Check every line below for the string "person", and copy the lines that contain it.
========
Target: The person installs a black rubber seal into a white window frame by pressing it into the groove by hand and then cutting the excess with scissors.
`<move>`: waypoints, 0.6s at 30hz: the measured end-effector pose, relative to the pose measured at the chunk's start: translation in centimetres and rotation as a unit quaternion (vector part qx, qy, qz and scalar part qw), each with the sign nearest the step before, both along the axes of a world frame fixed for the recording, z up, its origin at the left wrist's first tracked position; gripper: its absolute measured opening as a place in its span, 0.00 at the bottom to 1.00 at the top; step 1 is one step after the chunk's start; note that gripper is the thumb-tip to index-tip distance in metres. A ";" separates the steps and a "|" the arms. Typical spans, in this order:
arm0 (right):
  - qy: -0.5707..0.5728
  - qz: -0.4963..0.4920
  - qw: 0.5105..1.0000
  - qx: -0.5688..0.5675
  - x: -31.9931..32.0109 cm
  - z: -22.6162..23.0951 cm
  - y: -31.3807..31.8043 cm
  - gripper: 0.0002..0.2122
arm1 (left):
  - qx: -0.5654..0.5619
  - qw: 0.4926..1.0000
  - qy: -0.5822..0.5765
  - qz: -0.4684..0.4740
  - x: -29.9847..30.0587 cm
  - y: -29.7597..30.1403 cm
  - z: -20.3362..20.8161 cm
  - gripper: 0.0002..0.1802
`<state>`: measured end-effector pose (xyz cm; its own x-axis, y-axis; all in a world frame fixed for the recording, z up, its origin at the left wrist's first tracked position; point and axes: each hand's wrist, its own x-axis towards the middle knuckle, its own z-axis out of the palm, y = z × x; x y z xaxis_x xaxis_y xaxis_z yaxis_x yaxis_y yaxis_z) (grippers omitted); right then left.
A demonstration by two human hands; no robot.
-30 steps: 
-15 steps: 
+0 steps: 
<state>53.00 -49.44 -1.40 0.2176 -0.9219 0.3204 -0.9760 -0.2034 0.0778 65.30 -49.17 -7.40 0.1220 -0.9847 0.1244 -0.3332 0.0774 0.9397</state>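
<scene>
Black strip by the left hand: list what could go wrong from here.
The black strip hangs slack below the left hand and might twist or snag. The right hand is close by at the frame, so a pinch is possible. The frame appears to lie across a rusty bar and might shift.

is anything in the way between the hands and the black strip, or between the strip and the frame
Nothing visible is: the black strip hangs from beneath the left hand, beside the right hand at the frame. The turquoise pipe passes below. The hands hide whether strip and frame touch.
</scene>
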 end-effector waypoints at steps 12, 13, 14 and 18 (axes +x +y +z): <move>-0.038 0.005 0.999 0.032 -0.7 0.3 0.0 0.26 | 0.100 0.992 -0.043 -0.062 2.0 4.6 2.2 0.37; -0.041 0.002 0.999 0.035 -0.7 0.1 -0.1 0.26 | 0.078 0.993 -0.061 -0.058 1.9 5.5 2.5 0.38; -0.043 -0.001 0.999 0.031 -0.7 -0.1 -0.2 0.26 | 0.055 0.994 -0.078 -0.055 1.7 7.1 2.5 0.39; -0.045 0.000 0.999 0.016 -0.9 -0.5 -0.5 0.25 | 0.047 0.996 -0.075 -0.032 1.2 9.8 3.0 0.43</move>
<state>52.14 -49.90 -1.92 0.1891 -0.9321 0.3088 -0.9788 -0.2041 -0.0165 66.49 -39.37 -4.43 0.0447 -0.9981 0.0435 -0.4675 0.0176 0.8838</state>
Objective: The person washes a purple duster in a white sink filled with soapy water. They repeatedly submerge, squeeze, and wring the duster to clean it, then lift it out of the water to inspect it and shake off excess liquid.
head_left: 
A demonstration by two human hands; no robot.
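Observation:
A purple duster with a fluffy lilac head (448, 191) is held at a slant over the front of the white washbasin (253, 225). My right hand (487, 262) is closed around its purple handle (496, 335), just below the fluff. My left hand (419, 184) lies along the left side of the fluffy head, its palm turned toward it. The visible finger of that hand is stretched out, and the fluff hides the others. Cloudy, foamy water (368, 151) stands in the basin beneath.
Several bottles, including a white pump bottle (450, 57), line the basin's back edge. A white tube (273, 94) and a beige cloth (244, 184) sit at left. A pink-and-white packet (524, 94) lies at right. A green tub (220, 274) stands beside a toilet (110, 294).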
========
### [Result of the task]
Target: The person installs a black rubber seal into a white window frame by pressing it into the groove by hand and then cutting the excess with scissors.
Objective: The person washes a purple duster in a white sink filled with soapy water. They repeatedly submerge, squeeze, and wring the duster to clean it, then lift it out of the water to inspect it and shake off excess liquid.

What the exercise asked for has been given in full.